I shifted the UVs of the duplicate resistors and capacitors exactly 1 UV space to the right by pressing Numpad 1, while leaving the original capacitor and resistor UVs in their original positions. This would be useful later when I baked the texture: it would be baked from only one resistor and capacitor that are in the main UV space, and all of the others would look the same because the textures would tile. The model was now ready for texturing.
The Raspberry Pi Foundation made the design files available to the public, and among these files is the board schematics (.brd extension). The file can be opened with special software like Cadence or Eagle. With that, I could extract the various circuit boards, like the copper traces, solder mask (the green part), and the silkscreen print (white text and logos), as shown below. The method of extraction depends on the software used to read the schematics.
I needed to adjust the schematics to make them align with the object’s UV unwrapping. To do so, I exported the UV layout from Blender (UV > Export UV Layout) and opened it in an image editor, and then used the UV layout as a guide to properly position the front and bottom textures for the copper, solder screen, and silkscreen. I used the size and shape to help identify each part, and if I was unsure about orientation I could just write anything in that place and import the texture into Blender to check if it’s correct.
The resulting textures look something like this, copper on the left, solder screen in the middle, and silkscreen print on the right.
Next I used my custom PCB shader and applied it to the board, then imported the 3 textures I created and connected them as follows. I created simple materials for the other parts as well.
For the writing on the integrated circuits and resistors, I created a separate texture and used the UV layout image as a guide again to add the text and numbers, and used the texture as a factor to a Mix RGB node with the colors I wanted to assign.

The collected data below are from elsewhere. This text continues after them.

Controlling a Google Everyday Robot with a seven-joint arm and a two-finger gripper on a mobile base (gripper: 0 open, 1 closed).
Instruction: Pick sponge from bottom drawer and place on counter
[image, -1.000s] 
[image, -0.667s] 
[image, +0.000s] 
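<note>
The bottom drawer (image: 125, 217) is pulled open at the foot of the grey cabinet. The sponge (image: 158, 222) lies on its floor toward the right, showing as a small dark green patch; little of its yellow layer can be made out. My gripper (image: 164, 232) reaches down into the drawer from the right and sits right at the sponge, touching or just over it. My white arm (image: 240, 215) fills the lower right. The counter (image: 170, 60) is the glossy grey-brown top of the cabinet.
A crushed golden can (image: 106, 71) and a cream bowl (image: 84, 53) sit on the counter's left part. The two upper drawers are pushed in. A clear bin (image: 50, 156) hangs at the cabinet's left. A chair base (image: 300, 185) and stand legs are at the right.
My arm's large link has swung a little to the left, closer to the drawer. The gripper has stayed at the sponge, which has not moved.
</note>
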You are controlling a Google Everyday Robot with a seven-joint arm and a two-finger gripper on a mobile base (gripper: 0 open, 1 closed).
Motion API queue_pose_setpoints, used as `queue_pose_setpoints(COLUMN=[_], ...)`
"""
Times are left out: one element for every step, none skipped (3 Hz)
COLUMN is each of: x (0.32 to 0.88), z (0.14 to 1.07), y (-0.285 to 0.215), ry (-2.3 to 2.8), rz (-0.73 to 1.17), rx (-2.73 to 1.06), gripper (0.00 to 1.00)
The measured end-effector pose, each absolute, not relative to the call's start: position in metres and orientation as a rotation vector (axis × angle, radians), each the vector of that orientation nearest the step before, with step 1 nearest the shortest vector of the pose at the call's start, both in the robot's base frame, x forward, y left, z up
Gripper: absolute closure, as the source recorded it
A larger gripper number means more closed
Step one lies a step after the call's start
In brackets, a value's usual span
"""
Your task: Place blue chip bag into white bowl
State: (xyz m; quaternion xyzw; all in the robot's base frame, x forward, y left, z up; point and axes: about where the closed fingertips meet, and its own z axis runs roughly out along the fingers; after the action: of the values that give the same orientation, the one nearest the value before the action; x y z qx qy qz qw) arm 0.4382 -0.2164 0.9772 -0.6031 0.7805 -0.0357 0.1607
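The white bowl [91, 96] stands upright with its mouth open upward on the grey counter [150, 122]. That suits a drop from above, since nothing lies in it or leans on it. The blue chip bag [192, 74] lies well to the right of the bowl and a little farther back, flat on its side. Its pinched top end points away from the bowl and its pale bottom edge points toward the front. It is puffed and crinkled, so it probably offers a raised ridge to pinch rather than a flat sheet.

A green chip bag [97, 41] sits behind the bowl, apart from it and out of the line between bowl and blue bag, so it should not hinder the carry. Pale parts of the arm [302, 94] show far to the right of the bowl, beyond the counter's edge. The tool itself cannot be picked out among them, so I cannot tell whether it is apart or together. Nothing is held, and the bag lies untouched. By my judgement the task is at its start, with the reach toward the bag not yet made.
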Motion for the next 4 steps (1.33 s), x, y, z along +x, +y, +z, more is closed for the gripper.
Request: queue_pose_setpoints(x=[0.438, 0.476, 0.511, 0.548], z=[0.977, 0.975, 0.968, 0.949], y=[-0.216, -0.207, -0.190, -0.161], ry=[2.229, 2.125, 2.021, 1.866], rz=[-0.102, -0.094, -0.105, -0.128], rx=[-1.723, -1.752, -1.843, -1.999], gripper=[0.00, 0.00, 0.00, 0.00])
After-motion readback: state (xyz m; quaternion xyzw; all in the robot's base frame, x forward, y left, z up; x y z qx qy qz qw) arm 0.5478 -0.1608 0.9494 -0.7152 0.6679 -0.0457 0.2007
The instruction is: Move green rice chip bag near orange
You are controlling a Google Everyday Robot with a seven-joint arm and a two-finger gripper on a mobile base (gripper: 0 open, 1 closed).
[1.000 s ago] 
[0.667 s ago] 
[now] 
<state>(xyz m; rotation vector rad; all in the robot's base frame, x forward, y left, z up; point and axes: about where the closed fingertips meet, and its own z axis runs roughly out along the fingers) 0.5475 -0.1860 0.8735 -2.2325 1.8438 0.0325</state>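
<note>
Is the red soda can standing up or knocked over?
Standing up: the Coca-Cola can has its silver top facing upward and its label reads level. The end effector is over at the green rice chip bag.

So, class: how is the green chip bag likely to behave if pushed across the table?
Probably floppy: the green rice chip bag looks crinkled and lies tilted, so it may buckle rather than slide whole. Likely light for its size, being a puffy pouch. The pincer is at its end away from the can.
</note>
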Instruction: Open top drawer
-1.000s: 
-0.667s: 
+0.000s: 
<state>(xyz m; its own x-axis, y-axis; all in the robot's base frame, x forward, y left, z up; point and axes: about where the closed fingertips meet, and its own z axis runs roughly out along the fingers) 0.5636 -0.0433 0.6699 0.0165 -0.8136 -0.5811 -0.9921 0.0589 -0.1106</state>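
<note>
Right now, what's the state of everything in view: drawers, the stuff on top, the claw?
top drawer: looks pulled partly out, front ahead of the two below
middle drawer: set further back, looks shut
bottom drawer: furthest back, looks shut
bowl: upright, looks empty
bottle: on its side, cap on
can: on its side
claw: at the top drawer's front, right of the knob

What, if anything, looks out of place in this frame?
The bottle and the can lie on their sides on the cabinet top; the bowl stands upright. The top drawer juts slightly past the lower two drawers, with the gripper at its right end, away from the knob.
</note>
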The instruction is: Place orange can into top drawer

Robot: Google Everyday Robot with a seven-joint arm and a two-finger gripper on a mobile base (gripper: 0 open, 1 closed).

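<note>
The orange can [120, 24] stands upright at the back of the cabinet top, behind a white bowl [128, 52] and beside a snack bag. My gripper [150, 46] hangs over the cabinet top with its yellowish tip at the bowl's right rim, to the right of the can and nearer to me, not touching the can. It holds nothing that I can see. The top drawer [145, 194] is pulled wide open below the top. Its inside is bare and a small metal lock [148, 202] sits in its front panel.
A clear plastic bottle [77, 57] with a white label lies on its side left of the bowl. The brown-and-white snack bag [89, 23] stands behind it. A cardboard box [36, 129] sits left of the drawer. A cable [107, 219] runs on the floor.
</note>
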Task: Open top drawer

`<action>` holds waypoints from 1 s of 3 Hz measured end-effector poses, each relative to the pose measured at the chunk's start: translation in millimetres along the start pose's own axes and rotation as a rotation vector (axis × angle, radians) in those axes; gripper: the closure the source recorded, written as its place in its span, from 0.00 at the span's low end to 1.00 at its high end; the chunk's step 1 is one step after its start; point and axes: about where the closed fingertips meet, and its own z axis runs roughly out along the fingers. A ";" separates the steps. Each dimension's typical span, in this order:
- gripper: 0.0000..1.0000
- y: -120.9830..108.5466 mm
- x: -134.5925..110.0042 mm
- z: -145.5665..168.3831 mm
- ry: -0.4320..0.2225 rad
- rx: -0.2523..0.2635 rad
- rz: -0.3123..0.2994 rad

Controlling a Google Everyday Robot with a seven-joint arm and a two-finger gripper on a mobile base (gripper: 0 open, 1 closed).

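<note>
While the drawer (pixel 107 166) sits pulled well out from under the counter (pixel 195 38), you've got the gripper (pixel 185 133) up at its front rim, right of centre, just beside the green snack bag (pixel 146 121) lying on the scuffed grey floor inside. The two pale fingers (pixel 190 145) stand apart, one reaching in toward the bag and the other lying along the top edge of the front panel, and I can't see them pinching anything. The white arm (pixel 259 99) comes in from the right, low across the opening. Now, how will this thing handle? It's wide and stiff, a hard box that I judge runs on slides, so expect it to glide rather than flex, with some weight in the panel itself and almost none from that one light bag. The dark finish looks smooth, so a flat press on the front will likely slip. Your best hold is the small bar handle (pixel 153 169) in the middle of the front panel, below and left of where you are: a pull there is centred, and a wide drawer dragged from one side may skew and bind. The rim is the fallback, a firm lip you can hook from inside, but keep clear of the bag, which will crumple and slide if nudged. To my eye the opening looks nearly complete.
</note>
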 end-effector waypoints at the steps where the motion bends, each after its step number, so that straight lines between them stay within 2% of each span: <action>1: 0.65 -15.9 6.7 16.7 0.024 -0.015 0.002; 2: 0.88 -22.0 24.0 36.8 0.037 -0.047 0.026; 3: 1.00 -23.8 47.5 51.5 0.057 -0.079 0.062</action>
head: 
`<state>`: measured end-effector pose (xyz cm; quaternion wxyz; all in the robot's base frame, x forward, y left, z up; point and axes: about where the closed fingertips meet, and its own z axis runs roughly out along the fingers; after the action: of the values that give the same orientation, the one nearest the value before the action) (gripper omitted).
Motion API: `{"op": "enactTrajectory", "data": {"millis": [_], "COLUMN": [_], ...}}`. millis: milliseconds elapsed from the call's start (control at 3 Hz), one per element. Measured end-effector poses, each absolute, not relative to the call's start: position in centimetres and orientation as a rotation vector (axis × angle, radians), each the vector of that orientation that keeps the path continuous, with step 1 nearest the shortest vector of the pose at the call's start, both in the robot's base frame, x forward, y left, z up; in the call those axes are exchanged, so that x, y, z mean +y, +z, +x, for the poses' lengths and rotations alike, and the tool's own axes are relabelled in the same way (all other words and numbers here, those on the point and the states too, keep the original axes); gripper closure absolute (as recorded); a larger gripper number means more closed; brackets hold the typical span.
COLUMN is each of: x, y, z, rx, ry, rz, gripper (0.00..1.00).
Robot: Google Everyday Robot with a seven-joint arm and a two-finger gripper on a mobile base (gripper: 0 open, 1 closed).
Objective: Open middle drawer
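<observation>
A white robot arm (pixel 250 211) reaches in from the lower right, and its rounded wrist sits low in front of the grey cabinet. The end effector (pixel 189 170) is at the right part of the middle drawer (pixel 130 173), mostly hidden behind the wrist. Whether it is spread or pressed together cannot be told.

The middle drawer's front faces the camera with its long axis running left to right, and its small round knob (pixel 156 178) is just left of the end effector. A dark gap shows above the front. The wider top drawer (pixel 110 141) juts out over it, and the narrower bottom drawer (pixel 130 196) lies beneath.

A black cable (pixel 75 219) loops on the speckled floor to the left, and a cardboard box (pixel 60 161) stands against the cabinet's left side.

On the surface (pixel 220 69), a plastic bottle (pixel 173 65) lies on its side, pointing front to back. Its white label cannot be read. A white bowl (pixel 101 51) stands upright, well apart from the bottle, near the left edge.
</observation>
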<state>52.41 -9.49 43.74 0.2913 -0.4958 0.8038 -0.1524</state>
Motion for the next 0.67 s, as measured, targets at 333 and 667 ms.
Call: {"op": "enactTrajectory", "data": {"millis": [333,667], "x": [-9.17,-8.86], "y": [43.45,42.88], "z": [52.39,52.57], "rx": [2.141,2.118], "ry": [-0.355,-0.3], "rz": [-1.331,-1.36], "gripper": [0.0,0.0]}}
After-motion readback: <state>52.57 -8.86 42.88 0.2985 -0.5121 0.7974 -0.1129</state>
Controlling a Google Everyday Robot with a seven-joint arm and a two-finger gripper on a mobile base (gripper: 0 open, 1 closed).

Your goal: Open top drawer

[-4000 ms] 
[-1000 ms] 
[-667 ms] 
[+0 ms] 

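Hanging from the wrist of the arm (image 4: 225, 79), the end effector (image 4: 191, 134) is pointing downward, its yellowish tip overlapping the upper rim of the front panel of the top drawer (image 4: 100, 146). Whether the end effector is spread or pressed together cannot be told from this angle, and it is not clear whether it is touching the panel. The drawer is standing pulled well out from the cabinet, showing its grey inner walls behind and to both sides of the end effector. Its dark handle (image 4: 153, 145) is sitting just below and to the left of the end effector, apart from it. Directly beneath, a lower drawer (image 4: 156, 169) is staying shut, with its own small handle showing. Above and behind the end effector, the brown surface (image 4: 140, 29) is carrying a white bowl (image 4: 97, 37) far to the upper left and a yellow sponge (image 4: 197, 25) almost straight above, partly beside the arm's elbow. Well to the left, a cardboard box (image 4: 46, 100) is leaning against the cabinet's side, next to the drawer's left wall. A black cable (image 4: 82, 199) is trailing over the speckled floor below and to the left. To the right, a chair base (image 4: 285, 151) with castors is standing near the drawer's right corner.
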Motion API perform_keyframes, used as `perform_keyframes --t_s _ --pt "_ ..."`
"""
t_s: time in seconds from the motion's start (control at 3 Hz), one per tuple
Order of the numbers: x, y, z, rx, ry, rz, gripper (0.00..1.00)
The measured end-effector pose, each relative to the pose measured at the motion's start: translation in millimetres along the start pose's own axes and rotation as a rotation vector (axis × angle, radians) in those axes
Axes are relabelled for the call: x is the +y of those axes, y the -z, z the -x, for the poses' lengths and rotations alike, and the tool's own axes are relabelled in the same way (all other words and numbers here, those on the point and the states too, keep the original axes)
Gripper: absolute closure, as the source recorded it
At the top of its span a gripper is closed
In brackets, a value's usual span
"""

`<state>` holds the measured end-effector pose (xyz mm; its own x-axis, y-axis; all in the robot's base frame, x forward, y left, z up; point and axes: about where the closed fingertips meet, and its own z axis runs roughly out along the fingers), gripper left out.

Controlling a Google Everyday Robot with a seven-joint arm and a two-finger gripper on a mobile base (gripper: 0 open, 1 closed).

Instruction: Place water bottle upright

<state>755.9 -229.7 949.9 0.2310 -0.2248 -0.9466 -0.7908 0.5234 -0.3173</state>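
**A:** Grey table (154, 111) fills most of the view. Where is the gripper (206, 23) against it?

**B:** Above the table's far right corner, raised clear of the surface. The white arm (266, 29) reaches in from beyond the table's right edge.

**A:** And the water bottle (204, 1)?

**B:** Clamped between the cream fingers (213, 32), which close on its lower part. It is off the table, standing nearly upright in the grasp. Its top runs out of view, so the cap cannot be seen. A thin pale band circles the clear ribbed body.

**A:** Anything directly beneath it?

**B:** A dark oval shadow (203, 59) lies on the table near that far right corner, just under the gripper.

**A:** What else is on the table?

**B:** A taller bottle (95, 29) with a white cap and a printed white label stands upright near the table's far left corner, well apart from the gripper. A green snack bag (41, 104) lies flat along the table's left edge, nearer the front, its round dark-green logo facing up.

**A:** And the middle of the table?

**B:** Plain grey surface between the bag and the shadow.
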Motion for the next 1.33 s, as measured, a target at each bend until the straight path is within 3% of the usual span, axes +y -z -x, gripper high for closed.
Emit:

That’s it, the model is textured correctly. All I had to do before exporting it to Sketchfab or other software was to bake the standard PBR textures. There are many ways to do it, but I prefer using an add-on called Principled Baker (tutorial).
For optimal results, I baked the Base Color/Albedo, Metallic, Specular, Roughness, and Normal textures. The Specular map is optional but it helps add a little bit of realism.
The Sketchfab setup is straightforward: I put the files in a ZIP file, uploaded it to Sketchfab, and wrote a description. I used the 3D Settings to make sure the textures were in their correct slots. I used Baked AO for ground shadows, to give it some more realism, as well as the following lighting and post-processing settings:
The final result can be seen below.
Bonus: Realistic rendering
I wanted to present my model in a realistic setup using Blender and Cycles. It is important to be aware of the scale of a model and set up a scene accordingly. A small object is often viewed from the top side, with a very shallow depth of field, and often with small imperfections and distortions to the lens (chromatic aberration to the sides, vignetting, film grain, barrel distortion). It’s also generally a good idea to decrease the field of view to make it look like the camera zooms in, instead of only being moved closer to the object. Here are the camera settings I used:
Next, it’s important to make a good lighting setup in order to present it well. I used Photo Studio 1 as an environment light, and added a simple point light and positioned it on the opposite side of the camera to add some reflections on the board.
And then applied the following material to the ground plane to make it look like it has dust specks.
Then I rendered the image. Any tool can be used for post-processing. You can use the Blender compositor, Photoshop, GIMP, Affinity Photo…etc. I use a Blender add-on I created myself, called Uber Compositor. I personally prefer darker and “moody” colors, so I made it that way.
Thank you for reading, I hope you found this interesting and helpful.